# Welcome to data exploration with Python and Jupyter!

## Here&rsquo;s what to expect:

### Morning

1. [Overview of Jupyter Notebooks](#1.-Overview-of-Jupyter)
2. [Overview of Python syntax with calculation](#2.-Overview-of-Python-syntax)
3. [Refactoring our calculation using Python data structures](#3.-Overview-of-Python-data-structures)

### After First Break

4. [Introducing pandas and cleaning text data](#4.-Introducing-pandas-and-text-cleaning)
5. [Exploration: movie quotes](#5.-Exploration:-movie-quotes)
6. [Introduction to city population data](#6.-Introduction-to-city-population-data)

### Afternoon/After Lunch

7. [City population data prep](#7.-City-population-data-prep)

### After Second Break

8. [Exploration: city population data](#8.-Exploration:-city-population-data)

### Generally:

# <center>CAT GIFS</center>

![yay](https://78.media.tumblr.com/42a41bd1ace113eb410b0005192c2275/tumblr_p8xzms08OS1qhy6c9o1_500.gif)

### Note that this is the reference notebook, so code is already largely entered. It'll be helpful for following along or referring to when you're lost!

# 0. Imports

In [None]:
import pandas as pd
import requests

# 1. Overview of Jupyter

In [None]:
%pwd

In [None]:
%quickref

In [None]:
%who int

# 2. Overview of Python syntax

## How much money does making coffee at home save?

Simple calculation

In [None]:
# multiply coffee and tip to get cost

2 * 1.2

In [None]:
# name variables

latte = 4
drip_coffee = 2
tip = .2

How do the coffee and tip variables differ?

In [None]:
# Check `type`

print(type(latte))
print(type(tip))

# 3. Overview of Python data structures

These include lists, dictionaries, tuples and sets. However, we only need to use the first two today.

#### Create a `list` of coffee preparations that you might order.

In [None]:
coffee_preps = ['latte', 'espresso', 'drip_coffee']

#### Use a `dict` to allow comparison of multiple coffee types 

In [None]:
price_lookup = {'latte': 5, 'espresso': 3, 'drip_coffee': 2}

In [None]:
price_lookup['latte']

How do we figure out the amount of money saved per coffee made at home?
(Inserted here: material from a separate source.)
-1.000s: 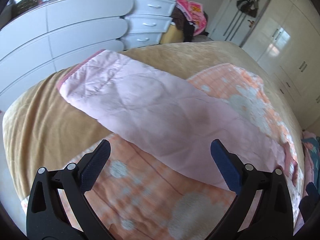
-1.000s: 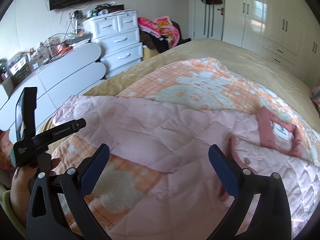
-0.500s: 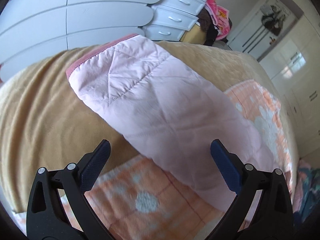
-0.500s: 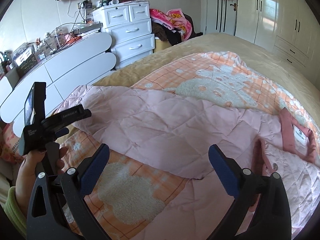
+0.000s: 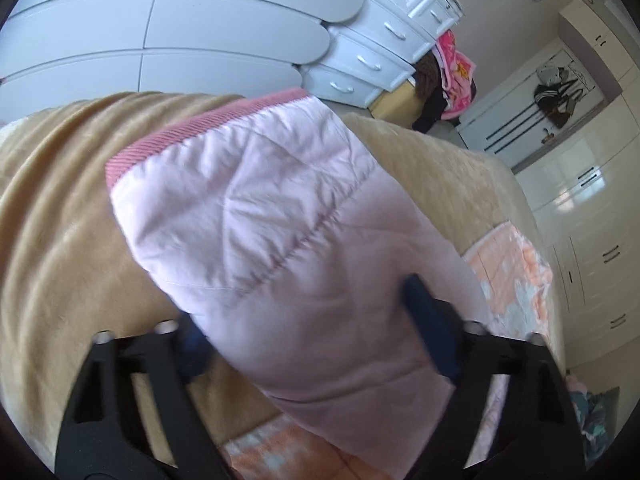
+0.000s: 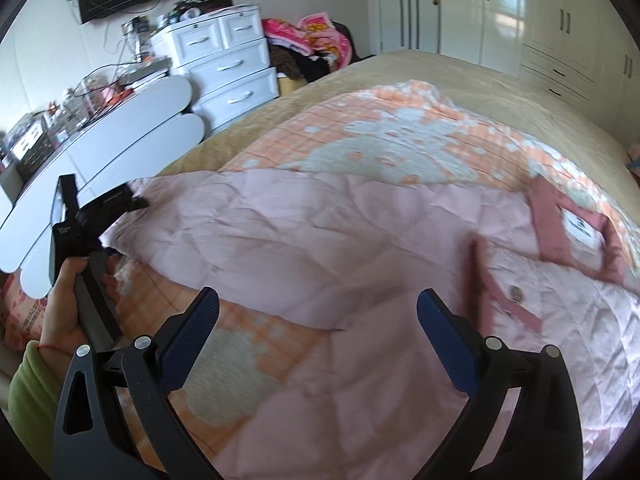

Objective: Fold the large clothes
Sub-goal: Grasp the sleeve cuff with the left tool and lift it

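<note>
A pale pink quilted jacket (image 6: 360, 240) lies spread across the bed, its darker pink collar (image 6: 572, 232) to the right. Its sleeve (image 5: 280, 240) runs toward the bed edge and ends in a ribbed pink cuff (image 5: 200, 136). My left gripper (image 5: 308, 328) straddles that sleeve below the cuff, and its jaws are closing with the sleeve between them. In the right wrist view a hand (image 6: 68, 312) holds the left gripper (image 6: 128, 204) at the sleeve's end. My right gripper (image 6: 316, 332) hangs open just above the jacket's front edge, holding nothing.
Under the jacket lies an orange and white blanket (image 6: 380, 128) on a beige bedspread (image 5: 60, 220). A white curved cabinet (image 5: 160, 40) and a drawer chest (image 6: 228, 64) stand past the bed's edge. White wardrobes (image 6: 560, 20) line the far wall, with a heap of clothes (image 6: 312, 40) by the chest.
The left gripper has dropped and moved along the sleeve toward the cuff, rolling as it went, and its jaws have narrowed around the sleeve. The right gripper sank slightly toward the jacket.
</note>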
For simplicity, let's just do this calculation with drip coffee.

Related figures:

- 1 oz. = 28.3495 grams
- A cup of French press coffee uses about 15 grams of coffee grounds

#### Assign the appropriate values to these variables

In [None]:
gram = 1
ounce = gram * 28.3495
serving = gram * 15
dollars_per_ounce = 0.75

#### Construct a calculation for comparing these:

In [None]:
home_coffee = (serving/ounce) * dollars_per_ounce

In [None]:
home_coffee

In [None]:
drip_coffee/home_coffee

# First Break

![kites](https://78.media.tumblr.com/2c05bccd7e1c9353966e4095dc5caf1b/tumblr_ootmmjLVYj1qhy6c9o1_500.gif)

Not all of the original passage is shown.